Work instructions |
Pull each line holding the word "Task" from the data.

Data under study |
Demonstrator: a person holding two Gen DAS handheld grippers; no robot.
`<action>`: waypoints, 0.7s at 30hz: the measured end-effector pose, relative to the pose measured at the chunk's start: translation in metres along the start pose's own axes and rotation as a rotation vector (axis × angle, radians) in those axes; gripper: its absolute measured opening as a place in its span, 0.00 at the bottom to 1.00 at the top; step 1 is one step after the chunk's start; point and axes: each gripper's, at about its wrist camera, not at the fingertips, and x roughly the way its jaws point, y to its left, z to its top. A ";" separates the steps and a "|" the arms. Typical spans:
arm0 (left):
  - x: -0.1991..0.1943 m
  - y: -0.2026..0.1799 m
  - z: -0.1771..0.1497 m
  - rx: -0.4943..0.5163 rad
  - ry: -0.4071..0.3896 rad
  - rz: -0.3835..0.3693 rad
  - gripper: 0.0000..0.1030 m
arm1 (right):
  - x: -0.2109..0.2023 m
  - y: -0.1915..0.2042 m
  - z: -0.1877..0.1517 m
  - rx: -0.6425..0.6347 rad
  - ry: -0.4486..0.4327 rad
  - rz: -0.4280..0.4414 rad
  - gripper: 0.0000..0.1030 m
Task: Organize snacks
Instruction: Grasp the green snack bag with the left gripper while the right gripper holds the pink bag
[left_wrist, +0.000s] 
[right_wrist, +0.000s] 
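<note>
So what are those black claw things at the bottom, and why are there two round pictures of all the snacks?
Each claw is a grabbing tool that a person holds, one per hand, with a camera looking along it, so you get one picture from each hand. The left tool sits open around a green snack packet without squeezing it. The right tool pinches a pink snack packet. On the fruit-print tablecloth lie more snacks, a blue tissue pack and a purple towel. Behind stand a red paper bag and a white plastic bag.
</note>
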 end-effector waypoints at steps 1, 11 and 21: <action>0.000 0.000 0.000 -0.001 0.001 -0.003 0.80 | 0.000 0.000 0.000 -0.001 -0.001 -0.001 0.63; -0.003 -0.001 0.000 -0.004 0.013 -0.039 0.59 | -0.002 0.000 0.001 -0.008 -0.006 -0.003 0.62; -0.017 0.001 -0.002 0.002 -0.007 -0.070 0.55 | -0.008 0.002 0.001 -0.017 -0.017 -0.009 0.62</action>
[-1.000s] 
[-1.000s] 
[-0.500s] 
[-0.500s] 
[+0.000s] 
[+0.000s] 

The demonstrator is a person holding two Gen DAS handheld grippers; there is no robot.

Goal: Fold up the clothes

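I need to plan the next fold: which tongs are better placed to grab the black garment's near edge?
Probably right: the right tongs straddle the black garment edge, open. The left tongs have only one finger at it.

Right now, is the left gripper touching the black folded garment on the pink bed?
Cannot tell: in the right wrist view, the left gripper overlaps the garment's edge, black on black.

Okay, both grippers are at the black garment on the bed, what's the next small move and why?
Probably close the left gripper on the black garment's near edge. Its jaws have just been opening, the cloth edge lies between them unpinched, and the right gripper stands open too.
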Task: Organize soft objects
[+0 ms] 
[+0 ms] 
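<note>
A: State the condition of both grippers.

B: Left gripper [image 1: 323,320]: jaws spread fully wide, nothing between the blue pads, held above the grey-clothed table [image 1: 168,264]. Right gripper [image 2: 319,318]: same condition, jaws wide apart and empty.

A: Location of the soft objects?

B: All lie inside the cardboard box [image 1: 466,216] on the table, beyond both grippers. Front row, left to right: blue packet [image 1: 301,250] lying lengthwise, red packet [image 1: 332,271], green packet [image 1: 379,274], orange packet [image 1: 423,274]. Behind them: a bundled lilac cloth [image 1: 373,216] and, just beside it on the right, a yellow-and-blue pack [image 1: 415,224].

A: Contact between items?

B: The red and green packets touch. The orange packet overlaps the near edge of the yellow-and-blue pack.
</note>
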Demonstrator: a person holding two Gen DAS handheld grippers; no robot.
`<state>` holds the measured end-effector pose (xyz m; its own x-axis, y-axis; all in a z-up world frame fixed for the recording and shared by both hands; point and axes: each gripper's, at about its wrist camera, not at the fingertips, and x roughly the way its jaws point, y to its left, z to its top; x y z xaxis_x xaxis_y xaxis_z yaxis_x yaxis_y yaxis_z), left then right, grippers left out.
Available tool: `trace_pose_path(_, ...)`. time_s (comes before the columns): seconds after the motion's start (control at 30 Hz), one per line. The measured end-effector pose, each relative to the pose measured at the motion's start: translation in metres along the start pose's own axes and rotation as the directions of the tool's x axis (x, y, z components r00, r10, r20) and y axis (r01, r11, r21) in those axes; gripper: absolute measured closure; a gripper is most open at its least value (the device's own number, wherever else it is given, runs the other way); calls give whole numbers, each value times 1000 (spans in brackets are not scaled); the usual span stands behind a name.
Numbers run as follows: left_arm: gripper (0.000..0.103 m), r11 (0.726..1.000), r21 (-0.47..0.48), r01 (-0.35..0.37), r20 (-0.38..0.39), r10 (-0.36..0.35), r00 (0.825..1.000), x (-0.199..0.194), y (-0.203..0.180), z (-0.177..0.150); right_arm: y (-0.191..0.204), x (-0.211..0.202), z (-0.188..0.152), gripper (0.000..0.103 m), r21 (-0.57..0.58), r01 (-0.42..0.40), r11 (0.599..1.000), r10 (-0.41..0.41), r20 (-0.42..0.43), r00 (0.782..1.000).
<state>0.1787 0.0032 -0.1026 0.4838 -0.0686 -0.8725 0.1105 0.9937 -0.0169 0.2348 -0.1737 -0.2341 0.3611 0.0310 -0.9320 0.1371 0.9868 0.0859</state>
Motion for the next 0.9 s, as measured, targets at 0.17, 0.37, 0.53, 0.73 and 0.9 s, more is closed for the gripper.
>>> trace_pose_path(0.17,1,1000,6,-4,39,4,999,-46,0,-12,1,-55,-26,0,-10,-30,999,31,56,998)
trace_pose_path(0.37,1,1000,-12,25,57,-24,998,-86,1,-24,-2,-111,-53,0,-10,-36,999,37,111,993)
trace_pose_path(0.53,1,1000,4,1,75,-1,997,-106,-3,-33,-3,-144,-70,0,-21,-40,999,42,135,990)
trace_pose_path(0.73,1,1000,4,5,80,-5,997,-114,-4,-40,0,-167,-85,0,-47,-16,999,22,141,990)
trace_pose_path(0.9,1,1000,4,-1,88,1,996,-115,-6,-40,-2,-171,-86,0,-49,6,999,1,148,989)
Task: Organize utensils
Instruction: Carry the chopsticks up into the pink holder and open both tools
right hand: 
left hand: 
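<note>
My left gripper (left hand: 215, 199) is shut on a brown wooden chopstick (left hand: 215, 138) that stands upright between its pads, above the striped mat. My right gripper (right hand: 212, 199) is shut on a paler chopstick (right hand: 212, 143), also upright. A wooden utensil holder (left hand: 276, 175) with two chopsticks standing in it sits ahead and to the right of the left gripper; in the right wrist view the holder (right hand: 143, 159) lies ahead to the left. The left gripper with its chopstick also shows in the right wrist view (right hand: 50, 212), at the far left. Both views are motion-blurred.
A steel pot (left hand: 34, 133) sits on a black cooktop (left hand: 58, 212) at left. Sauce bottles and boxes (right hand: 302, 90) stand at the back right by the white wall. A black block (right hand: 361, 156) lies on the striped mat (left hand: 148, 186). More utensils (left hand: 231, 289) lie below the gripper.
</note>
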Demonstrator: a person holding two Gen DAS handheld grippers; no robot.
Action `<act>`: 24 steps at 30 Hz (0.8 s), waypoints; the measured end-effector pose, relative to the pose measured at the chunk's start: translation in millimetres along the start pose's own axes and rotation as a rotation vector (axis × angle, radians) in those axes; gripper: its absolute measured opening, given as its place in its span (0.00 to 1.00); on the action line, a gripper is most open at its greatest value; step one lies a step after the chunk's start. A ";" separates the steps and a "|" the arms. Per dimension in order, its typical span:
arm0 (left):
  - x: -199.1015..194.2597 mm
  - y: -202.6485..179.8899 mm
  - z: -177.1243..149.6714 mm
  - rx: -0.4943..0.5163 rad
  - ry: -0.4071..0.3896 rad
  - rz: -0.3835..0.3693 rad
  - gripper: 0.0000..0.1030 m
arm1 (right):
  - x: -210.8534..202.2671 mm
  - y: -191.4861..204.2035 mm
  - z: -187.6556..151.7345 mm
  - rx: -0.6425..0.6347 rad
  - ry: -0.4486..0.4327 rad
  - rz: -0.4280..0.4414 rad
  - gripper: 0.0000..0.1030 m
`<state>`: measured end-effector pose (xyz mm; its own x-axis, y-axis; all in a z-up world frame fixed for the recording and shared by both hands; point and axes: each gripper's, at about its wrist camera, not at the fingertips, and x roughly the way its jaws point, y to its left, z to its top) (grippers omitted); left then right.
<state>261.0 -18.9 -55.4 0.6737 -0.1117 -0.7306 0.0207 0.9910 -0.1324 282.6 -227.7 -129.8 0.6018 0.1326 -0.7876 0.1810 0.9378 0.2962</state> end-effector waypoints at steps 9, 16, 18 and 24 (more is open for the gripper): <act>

Solution to the exercise |
Task: Organize snacks
Task: Organize soft objects
Task: Organize utensils

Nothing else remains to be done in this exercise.